> _Work to be completed_
Please count how many lines in the entries below contain "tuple" and reply with the figure alone.

(Dataset excerpts)
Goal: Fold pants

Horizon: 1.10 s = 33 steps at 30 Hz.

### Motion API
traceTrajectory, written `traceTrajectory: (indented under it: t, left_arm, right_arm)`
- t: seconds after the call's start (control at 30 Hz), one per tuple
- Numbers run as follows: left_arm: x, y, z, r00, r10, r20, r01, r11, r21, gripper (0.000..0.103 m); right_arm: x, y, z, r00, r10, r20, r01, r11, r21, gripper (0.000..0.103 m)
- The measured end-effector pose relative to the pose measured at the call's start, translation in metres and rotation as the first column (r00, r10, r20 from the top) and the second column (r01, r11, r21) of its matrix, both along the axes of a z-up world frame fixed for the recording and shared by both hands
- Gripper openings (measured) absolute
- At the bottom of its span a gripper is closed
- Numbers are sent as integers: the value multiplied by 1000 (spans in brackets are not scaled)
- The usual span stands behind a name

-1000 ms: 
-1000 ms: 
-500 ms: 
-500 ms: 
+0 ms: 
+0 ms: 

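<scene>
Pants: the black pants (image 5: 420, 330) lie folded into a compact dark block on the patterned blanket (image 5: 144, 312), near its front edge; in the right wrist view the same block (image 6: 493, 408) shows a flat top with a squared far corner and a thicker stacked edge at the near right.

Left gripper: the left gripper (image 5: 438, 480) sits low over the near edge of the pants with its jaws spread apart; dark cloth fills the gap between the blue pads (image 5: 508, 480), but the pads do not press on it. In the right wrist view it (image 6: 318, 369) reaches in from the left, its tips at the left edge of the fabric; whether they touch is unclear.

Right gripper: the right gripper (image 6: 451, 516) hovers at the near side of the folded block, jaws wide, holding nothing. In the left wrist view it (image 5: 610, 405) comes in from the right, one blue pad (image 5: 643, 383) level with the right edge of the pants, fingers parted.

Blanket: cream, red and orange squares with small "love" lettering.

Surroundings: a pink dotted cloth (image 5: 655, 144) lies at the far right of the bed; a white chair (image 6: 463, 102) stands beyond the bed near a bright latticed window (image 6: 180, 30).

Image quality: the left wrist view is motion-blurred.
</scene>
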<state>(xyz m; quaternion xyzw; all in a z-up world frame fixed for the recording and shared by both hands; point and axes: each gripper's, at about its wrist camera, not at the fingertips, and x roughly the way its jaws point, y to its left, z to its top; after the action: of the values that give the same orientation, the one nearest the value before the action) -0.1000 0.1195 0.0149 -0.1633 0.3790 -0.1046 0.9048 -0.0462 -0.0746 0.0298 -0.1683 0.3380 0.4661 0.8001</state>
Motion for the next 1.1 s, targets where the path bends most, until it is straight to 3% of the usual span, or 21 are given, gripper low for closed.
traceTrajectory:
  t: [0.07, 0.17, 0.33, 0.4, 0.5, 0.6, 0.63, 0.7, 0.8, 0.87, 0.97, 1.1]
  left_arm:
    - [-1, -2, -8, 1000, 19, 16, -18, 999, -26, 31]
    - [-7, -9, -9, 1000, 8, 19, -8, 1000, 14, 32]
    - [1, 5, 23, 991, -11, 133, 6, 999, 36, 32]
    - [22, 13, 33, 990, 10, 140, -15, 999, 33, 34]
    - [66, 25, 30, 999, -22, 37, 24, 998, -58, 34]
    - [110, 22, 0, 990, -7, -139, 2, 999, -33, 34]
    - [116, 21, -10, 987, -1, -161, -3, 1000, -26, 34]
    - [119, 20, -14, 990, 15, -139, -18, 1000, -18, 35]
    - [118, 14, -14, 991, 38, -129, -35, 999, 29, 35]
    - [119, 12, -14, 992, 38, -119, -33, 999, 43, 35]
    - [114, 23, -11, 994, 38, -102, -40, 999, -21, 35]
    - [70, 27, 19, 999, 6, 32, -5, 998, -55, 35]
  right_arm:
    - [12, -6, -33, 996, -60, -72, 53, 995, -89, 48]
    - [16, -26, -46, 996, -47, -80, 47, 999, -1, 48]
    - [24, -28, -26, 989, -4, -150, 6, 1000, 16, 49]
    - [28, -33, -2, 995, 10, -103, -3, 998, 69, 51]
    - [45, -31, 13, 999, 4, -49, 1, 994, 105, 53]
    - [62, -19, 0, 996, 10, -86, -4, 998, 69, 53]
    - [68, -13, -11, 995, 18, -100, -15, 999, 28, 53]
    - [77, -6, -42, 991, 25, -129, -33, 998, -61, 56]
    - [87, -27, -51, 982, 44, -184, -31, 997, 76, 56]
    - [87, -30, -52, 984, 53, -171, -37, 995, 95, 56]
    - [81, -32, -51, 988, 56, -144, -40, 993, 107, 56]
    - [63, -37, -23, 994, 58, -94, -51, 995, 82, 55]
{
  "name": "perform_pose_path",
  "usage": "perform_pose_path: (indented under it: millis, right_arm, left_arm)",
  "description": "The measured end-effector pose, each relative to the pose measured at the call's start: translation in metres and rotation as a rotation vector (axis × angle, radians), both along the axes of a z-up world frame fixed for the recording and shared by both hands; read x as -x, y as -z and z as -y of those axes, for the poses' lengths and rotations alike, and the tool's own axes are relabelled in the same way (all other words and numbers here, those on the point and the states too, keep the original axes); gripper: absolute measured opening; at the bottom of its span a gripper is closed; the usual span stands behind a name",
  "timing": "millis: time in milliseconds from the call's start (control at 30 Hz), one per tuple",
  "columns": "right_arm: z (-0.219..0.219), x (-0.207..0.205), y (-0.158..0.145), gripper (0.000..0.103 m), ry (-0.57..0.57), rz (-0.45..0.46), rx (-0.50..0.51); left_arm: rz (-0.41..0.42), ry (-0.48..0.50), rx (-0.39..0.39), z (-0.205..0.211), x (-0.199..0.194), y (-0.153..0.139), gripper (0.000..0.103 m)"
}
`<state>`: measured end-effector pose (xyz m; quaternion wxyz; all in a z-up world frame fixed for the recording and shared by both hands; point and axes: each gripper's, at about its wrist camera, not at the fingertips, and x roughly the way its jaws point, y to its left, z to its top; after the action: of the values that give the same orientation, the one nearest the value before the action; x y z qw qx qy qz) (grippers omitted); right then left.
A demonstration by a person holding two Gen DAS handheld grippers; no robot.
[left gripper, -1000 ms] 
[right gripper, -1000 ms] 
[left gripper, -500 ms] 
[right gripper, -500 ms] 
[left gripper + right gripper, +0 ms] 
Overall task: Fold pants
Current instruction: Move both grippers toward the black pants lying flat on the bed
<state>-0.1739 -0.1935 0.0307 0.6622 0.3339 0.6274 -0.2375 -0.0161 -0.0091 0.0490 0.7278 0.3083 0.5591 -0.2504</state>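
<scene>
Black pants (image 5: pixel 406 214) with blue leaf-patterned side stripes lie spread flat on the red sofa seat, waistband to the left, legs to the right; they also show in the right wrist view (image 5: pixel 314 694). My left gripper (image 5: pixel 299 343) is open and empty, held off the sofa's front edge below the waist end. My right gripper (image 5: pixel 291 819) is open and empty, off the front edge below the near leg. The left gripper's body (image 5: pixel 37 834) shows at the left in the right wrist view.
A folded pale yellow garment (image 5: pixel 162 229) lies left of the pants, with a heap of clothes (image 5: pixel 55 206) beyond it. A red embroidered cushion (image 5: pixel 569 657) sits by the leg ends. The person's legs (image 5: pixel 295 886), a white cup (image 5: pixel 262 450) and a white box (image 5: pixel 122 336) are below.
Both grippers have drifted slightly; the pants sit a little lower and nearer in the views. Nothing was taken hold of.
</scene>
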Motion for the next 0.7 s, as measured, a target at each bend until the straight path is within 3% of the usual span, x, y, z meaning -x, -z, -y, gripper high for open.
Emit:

> _Task result_
2